Medivir AB, PO Box 1086, Lunastigen 7, Huddinge, SE-141 22, Sweden.
Virus Res. 2012 Dec;170(1-2):1-14. doi: 10.1016/j.virusres.2012.09.007. Epub 2012 Sep 23.
Hepatitis C virus (HCV) is a modern-day pandemic; 2-3% of the world's population are thought to be infected with the virus and are subsequently at risk of developing end-stage liver diseases. The traditional standard of care (SOC) for HCV-infected patients has been limited to a regimen of pegylated-interferon alpha (pegIFN) and ribavirin; displaying low cure rates in a majority of patients and severe side effects. However, in 2011 the first direct-acting antivirals (DAA) were licensed to treat HCV-infected patients in combination with SOC, which served to elevate treatment response rates. The HCV drug development pipeline is currently populated with many additional and improved DAAs; primarily molecules that target the virus-encoded protease or polymerase enzymes. These molecules are being evaluated both in combination with the traditional SOC and together with other DAAs as all-oral pegIFN-free regimens with the ultimate goal of developing multiple DAA-containing HCV therapies that do not rely on an pegIFN backbone. A recent addition to the arsenal of HCV inhibitors in development is represented by an entirely new DAA class; molecules that target the HCV-encoded non-enzymatic NS5A protein. NS5A is essential for HCV propagation and, although its actual functions are largely unknown, it is likely a key regulator of viral genome replication and virion assembly. The protein is exquisitely sensitive to small molecule-mediated inhibition; NS5A-targeting molecules are probably the most potent antiviral molecules ever discovered and exhibit a number of other attractive drug-like properties, including activity against many HCV genotypes/subtypes and once-daily dosing potential. Although their mechanism of action is unclear, NS5A-targeting molecules are already proving their utility in clinical evaluation; particularly as components of pegIFN-sparring DAA combination regimens. This review will aim to amalgamate our current understanding and knowledge of NS5A-targeting molecules; their discovery, properties, applications, and insight into their future impact as components of all-oral pegIFN-free DAA combination therapies to combat HCV infection.
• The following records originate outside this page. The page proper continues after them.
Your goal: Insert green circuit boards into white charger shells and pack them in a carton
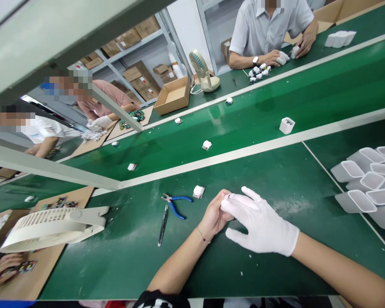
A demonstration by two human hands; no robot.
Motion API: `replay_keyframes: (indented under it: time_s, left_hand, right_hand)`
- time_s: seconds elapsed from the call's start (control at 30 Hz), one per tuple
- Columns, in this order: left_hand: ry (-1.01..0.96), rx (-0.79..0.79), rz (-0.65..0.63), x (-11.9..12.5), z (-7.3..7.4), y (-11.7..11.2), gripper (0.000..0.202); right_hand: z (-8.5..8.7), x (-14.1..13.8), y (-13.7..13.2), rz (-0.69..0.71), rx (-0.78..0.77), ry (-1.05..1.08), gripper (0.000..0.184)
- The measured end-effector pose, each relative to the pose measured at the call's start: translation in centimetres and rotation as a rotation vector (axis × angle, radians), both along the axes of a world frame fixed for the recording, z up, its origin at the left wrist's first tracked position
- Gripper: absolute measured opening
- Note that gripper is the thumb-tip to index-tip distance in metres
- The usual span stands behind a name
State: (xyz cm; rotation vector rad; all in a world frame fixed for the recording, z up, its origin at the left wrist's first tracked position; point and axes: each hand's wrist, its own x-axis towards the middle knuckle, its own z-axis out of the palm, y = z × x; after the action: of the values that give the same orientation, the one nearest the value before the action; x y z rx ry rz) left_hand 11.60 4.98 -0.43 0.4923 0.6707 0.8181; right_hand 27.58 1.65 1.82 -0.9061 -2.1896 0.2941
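Right of the blue-handled pliers (170, 199), a bare left hand (217, 214) closes around a mostly hidden white piece (228, 196); the white-gloved right hand (258, 220) overlaps it, grip unclear. Likely light, stiff and slightly slippery, it suits an edge hold.

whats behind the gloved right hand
The bare left hand shows partly, apparently holding a white piece, of which only an edge shows; the gloved right hand covers the rest.
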Motion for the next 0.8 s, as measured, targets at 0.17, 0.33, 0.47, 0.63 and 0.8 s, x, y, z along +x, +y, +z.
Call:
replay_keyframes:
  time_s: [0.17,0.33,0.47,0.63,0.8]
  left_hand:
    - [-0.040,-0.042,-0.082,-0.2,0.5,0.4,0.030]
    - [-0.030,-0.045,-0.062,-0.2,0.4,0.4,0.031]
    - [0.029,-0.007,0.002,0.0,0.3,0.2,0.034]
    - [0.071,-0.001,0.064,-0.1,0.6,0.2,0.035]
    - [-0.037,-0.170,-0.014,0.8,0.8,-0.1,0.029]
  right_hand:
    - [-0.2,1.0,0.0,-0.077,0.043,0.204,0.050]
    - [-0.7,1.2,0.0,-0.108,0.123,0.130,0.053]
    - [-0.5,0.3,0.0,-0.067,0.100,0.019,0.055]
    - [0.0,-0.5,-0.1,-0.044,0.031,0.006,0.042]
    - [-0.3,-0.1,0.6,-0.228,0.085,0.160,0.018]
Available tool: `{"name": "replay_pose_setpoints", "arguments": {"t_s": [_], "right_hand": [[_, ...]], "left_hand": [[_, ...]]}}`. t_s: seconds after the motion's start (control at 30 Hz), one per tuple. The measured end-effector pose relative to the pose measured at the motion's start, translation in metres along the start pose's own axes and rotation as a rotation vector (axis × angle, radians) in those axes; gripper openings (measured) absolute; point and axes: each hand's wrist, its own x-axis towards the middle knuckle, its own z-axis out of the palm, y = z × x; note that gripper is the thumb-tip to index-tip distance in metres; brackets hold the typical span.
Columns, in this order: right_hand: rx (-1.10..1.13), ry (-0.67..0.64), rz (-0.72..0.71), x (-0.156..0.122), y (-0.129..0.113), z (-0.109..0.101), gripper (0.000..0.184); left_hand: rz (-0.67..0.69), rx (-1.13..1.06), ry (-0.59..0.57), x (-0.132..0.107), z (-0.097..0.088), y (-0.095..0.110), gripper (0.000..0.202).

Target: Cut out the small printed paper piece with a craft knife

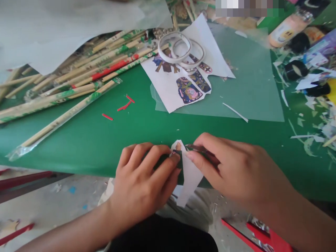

丙型肝炎病毒 (HCV) 是一种现代的大流行病;据认为,世界上有 2-3%的人口感染了该病毒,因此有发展为终末期肝病的风险。感染 HCV 的患者的传统标准治疗 (SOC) 一直限于聚乙二醇干扰素 alpha (pegIFN) 和利巴韦林的方案;在大多数患者中治愈率低,且副作用严重。然而,2011 年,第一批直接作用抗病毒药物 (DAA) 被批准与 SOC 联合用于治疗 HCV 感染患者,这提高了治疗反应率。目前,HCV 药物研发管道中还有许多其他改进的 DAA;主要是针对病毒编码的蛋白酶或聚合酶的分子。这些分子正在与传统 SOC 联合以及与其他 DAA 联合进行评估,作为无 pegIFN 的全口服方案,最终目标是开发多种不依赖 pegIFN 骨干的包含 DAA 的 HCV 治疗方法。最近,HCV 抑制剂研发领域增加了一种全新的 DAA 类别;针对 HCV 编码的非酶 NS5A 蛋白的分子。NS5A 对 HCV 的复制至关重要,尽管其实际功能尚不清楚,但它可能是病毒基因组复制和病毒体组装的关键调节剂。该蛋白对小分子介导的抑制非常敏感;NS5A 靶向分子可能是有史以来发现的最有效的抗病毒分子,并且具有许多其他有吸引力的药物样特性,包括对许多 HCV 基因型/亚型的活性和每日一次给药的潜力。尽管其作用机制尚不清楚,但 NS5A 靶向分子在临床评估中已经证明了它们的实用性;特别是作为 pegIFN 节省 DAA 联合方案的组成部分。这篇综述旨在综合我们目前对 NS5A 靶向分子的理解和认识;它们的发现、性质、应用以及作为无 pegIFN 的全口服 DAA 联合疗法成分对抗 HCV 感染的未来影响的见解。